Andrew Tod

Personal information
- Date of birth: 26 February 2006 (age 20)
- Place of birth: Perth, Scotland
- Positions: Midfielder; winger; forward;

Team information
- Current team: Dunfermline Athletic
- Number: 26

Youth career
- 0000–2016: Kinross Colts
- 2016–2018: Dunfermline Athletic
- 2018–2021: Hibernian
- 2021–2022: Dunfermline Athletic

Senior career*
- Years: Team / Apps / (Gls)
- 2022–: Dunfermline Athletic / 39 / (13)
- 2023: → Elgin City (loan) / 7 / (0)
- 2024: → East Fife (loan) / 5 / (1)

International career^{‡}
- 2025–: Scotland U21 / 2 / (0)

= Andrew Tod (footballer, born 2006) =

Scottish footballer (born 2006)

Andrew Tod (born 26 February 2006) is a Scottish professional footballer who plays as a midfielder, winger, or forward for Dunfermline.

==Early life==
Tod was born on 26 February 2006 in Perth, Scotland. The son of Scottish footballer Andy Tod, he is the older brother of fellow footballer John Tod.

==Career==
As a youth player, Tod played for local side Kinross Colts. He joined the youth academy of Dunfermline Athletic in 2016 before signing for Hibernian in 2018. Ahead of the 2021–22 season, he returned to Dunfermline and was promoted to the club's senior squad in 2022.

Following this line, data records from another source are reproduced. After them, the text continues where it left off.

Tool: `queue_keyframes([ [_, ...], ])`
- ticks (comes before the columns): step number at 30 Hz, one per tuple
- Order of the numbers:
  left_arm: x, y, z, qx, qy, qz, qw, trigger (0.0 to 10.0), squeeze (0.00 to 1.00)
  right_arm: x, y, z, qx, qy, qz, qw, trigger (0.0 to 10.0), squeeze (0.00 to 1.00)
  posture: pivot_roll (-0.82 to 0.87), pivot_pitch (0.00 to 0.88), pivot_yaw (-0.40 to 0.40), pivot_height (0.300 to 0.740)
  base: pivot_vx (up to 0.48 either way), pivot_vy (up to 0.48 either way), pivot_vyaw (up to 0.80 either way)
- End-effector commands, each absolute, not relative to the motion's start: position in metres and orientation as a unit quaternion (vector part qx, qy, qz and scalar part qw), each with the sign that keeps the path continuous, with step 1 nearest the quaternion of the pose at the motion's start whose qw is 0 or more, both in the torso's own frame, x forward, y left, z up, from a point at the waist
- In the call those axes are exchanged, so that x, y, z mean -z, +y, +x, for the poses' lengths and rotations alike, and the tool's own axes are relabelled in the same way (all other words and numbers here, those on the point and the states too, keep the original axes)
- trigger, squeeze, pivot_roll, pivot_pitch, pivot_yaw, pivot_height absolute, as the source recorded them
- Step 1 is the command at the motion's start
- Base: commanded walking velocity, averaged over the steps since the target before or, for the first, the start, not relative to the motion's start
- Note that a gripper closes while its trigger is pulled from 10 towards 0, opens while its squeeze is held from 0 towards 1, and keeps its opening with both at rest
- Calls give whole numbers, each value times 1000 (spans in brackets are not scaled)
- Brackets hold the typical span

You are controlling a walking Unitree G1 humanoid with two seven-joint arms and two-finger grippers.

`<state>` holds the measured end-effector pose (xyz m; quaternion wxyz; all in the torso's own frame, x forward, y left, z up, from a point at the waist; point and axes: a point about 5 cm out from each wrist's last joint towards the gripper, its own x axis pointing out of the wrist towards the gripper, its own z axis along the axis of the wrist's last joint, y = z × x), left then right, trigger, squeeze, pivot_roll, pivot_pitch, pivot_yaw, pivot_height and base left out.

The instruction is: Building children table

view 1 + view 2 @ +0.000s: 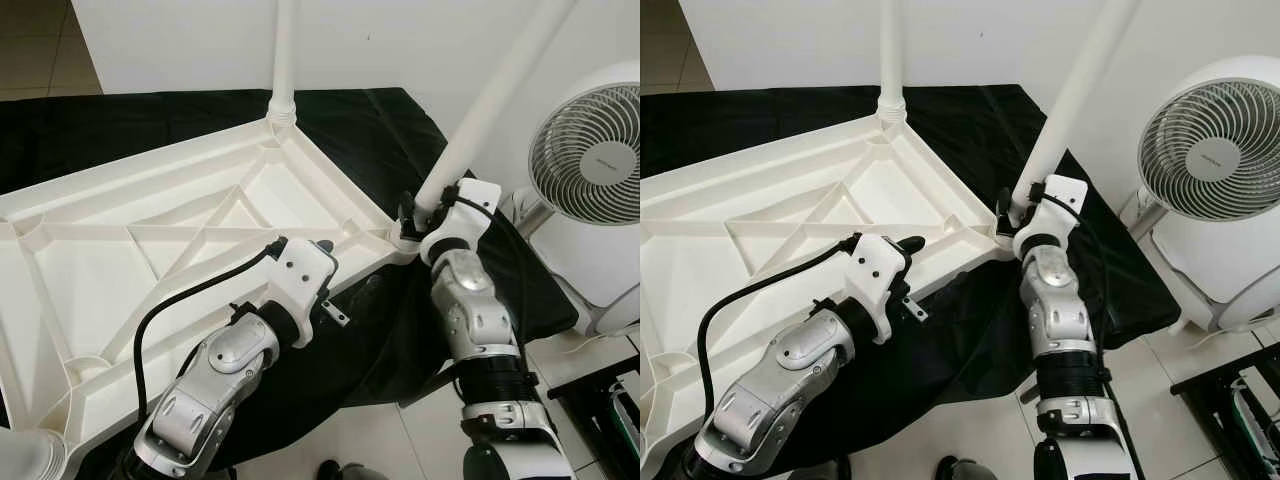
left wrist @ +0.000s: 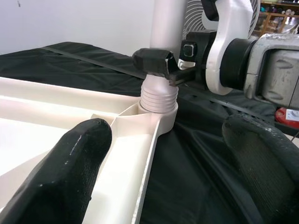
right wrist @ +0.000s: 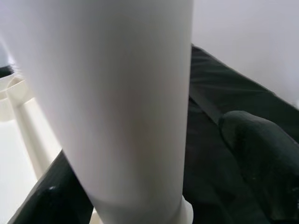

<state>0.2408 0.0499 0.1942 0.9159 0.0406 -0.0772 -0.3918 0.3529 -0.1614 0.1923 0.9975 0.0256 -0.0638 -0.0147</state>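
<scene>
An upturned white tabletop (image 1: 150,250) lies on a black cloth (image 1: 400,130). The right gripper (image 1: 412,222) pinches a white leg (image 1: 480,120) at the near corner socket; keeping it straight while twisting should seat the thread. The left gripper (image 2: 163,154) hovers spread beside the tabletop's rim, holding nothing.
</scene>
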Motion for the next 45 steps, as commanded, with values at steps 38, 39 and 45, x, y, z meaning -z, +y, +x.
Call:
queue_keyframes([
  [38, -198, 51, 242, 401, -80, 54, 911, 10000, 0, -179, -198, 371, -298, -23, -86, 950, 2275, 0, 84, 149, -84, 740, 0, 0, 0],
  [39, -198, 51, 242, 401, -80, 54, 911, 10000, 0, -177, -198, 371, -300, -20, -86, 950, 2275, 0, 84, 149, -84, 740, 0, 0, 0],
  [45, -198, 51, 241, 402, -80, 53, 911, 10000, 0, -169, -198, 369, -311, -6, -84, 947, 0, 0, 80, 154, -82, 740, 0, 0, 0],
])
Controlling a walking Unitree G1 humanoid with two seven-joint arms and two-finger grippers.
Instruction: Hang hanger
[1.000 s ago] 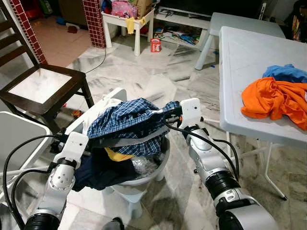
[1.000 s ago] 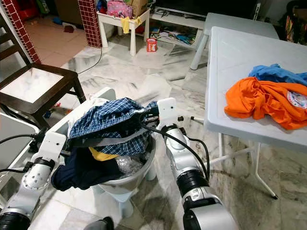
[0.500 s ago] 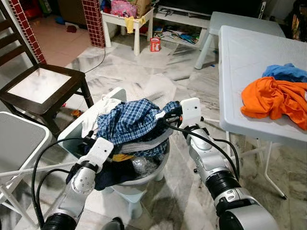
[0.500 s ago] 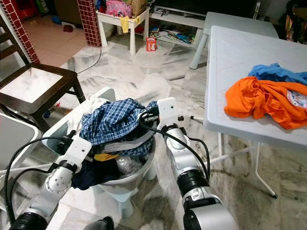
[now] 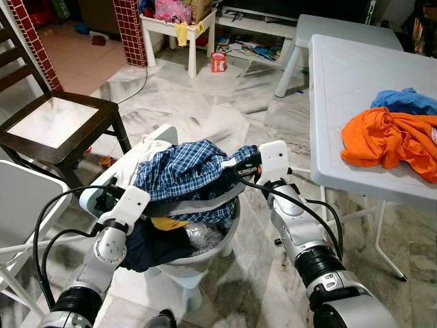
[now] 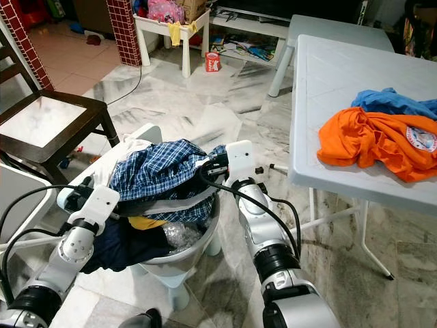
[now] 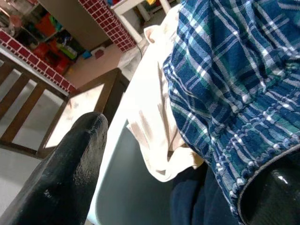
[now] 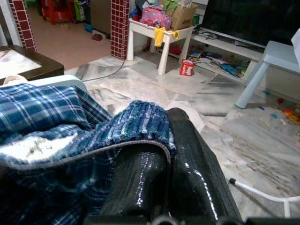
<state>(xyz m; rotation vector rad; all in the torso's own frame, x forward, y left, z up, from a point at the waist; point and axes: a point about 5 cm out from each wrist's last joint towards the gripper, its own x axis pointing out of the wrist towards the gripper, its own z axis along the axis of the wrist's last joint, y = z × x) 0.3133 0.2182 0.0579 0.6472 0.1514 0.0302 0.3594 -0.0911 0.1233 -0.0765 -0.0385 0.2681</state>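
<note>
Left end effector [image 5: 109,202] has swung back out, fingers apart, while right end effector [image 5: 235,164] stays clenched on plaid shirt [image 5: 188,174] mid-frame; probably lift slowly.

One white laundry basket [image 5: 205,263]. One plaid garment [image 5: 188,171] beside the right gripper [image 5: 232,166]. One wooden chair [image 5: 58,130]. Two shirts: one orange shirt [image 5: 386,137], one blue shirt [image 5: 406,100], on one white table [image 5: 341,75].

No legible text; round badge on orange shirt [image 6: 382,147] too small to read.
</note>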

In February 2023 he was sent on loan to Elgin City, where he made seven league appearances without scoring. Subsequently, in September 2024 he was loaned to East Fife, where he made five league appearances and scored one goal before a knee injury two months later forced his return to Dunfermline ahead of schedule.

==Style of play==
Tod plays as a midfielder, winger, or forward. Right-footed, he is known for his versatility.

==International career==
Tod is a Scotland youth international. During the autumn of 2025, he played for the Scotland national under-21 football team for 2027 UEFA European Under-21 Championship qualification.